Best Time For Wine in 30 Years
Faced with fierce competition and an overabundance of supply, attributable to prime weather conditions and improved technology, wine purveyors are working to woo customers with new packaging, pricing and production.
At the same time, a winemaking renaissance of sorts is sweeping the globe, from Morocco to Missouri, bringing unprecedented bargains for both neophytes and connoisseurs. All 50 states, in fact, now produce wine.
Winemakers see plenty of growth potential. Although total wine consumption in the United States has increased, to 232 million cases last year from 164 million in 1995, according to Adams Beverage Group, a publishing and market research company, Americans still lag far behind Europeans in wine drinking per capita. Only an estimated 13 percent of Americans drink wine regularly, and an additional 14 percent drink it occasionally, it said.
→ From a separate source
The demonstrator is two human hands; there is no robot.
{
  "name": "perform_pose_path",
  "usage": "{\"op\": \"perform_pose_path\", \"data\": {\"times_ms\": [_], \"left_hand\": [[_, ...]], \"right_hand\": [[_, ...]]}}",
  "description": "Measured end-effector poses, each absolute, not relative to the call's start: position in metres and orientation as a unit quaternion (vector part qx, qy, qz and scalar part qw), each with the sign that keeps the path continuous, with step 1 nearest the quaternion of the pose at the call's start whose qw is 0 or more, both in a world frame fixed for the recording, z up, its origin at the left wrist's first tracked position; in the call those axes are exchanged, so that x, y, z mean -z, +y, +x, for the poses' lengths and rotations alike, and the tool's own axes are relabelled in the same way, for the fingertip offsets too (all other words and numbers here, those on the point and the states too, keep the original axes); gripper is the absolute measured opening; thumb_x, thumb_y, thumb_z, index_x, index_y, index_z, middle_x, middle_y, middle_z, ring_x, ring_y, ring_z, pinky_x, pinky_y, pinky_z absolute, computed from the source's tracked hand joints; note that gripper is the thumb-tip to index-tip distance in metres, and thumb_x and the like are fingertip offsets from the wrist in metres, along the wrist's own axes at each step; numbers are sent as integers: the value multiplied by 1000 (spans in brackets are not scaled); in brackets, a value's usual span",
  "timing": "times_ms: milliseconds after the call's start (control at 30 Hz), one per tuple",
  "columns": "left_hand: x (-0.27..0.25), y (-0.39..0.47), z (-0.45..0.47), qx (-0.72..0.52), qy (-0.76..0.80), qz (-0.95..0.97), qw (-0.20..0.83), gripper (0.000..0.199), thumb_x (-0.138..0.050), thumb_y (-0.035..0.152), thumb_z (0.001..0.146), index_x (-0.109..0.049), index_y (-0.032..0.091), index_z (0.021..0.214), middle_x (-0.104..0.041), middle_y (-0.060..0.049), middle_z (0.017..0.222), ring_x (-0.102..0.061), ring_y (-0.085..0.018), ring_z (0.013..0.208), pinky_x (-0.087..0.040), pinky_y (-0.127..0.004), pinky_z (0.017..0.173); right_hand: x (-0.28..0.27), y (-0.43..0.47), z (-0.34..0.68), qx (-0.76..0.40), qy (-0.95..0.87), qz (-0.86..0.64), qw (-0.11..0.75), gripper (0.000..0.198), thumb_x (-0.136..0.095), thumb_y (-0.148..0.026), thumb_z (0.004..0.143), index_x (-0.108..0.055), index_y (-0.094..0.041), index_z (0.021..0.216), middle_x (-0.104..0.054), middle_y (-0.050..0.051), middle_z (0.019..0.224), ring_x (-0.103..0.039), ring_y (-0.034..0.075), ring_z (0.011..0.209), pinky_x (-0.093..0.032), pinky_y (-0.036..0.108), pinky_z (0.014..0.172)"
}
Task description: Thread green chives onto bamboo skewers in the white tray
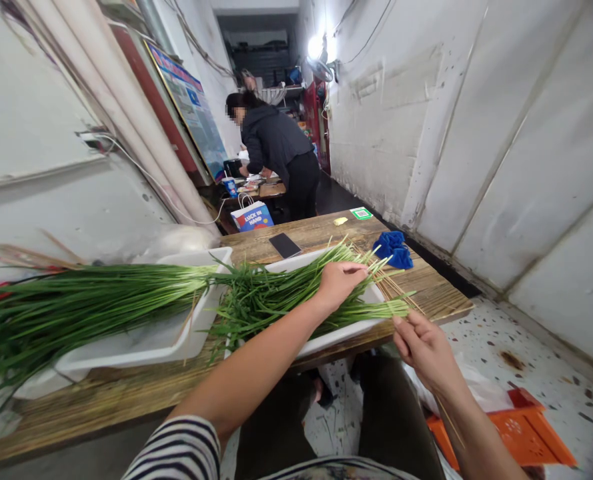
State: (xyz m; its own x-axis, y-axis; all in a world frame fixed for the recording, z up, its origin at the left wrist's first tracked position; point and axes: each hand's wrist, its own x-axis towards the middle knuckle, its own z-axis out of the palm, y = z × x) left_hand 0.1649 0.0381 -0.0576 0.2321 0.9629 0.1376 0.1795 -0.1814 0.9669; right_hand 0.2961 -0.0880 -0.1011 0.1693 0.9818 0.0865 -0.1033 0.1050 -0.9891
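Observation:
Long green garlic chives (pixel 286 287) lie in a white plastic tray (pixel 321 345) in front of me, pale stem ends toward the right. Over these stems my left hand (pixel 343 283) is closed, thumb and fingers pinching at the pale ends. My right hand (pixel 423 347) is closed beside the tray's right end, its fingertips at the tips of the nearest stems. A thin bamboo skewer (pixel 450 421) sticks out below the right palm; its front end is hidden. Several loose skewers (pixel 389 283) lie on the wooden table (pixel 433 287) past the tray.
On the left, a second white tray (pixel 196 333) holds a large chive bundle (pixel 101 300). A phone (pixel 285 245), a blue cloth (pixel 393 249) and a green-edged card (pixel 361 213) rest on the table. An orange crate (pixel 531 433) stands on the floor. Farther back, a person (pixel 281 147) bends over another table.

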Motion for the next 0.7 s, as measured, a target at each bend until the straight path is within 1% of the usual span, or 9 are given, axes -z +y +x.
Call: {"op": "perform_pose_path", "data": {"times_ms": [200,433,700], "left_hand": [[59,39,164,-424,452,647,444,26,-65,24,68,-74,10,88,-73,-7,78,-62,-13,64,-49,-23,66],[66,43,163,-430,443,680,397,23,-65,25,70,-75,14,87,-74,-6,84,-67,-16,75,-51,-23,71],[63,41,162,-429,438,701,366,21,-65,24,72,-75,13,86,-74,-7,84,-68,-17,77,-52,-25,74]], "right_hand": [[102,-87,297,-455,-459,-484,589,43,-60,-48,84,-34,-21,62,-37,-10,40,-25,4,34,-17,17,35],[104,-86,297,-457,-456,-486,590,43,-61,-50,83,-36,-21,62,-37,-10,40,-25,4,33,-16,17,34],[104,-87,295,-454,-449,-489,594,45,-62,-50,82,-34,-22,62,-37,-10,39,-24,3,33,-15,16,33]]}}
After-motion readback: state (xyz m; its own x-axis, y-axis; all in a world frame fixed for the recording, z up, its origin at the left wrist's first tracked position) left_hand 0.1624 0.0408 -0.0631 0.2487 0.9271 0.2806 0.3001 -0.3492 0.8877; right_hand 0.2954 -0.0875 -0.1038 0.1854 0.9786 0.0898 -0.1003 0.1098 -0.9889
Wine drinking is up among adults over 40, according to the Wine Market Council, an industry group, perhaps because of widely publicized health benefits. (A glass or two a day may lower the risk of heart disease.) But sales to younger adults have been flat, the council said.
The persistence of the weak dollar is starting to drive up the cost of imported wines, and the industry is working through the wine glut. "Consumers have been really lucky for the last few years, but it won't continue forever," said Liz O'Connell, a spokeswoman for Southcorp.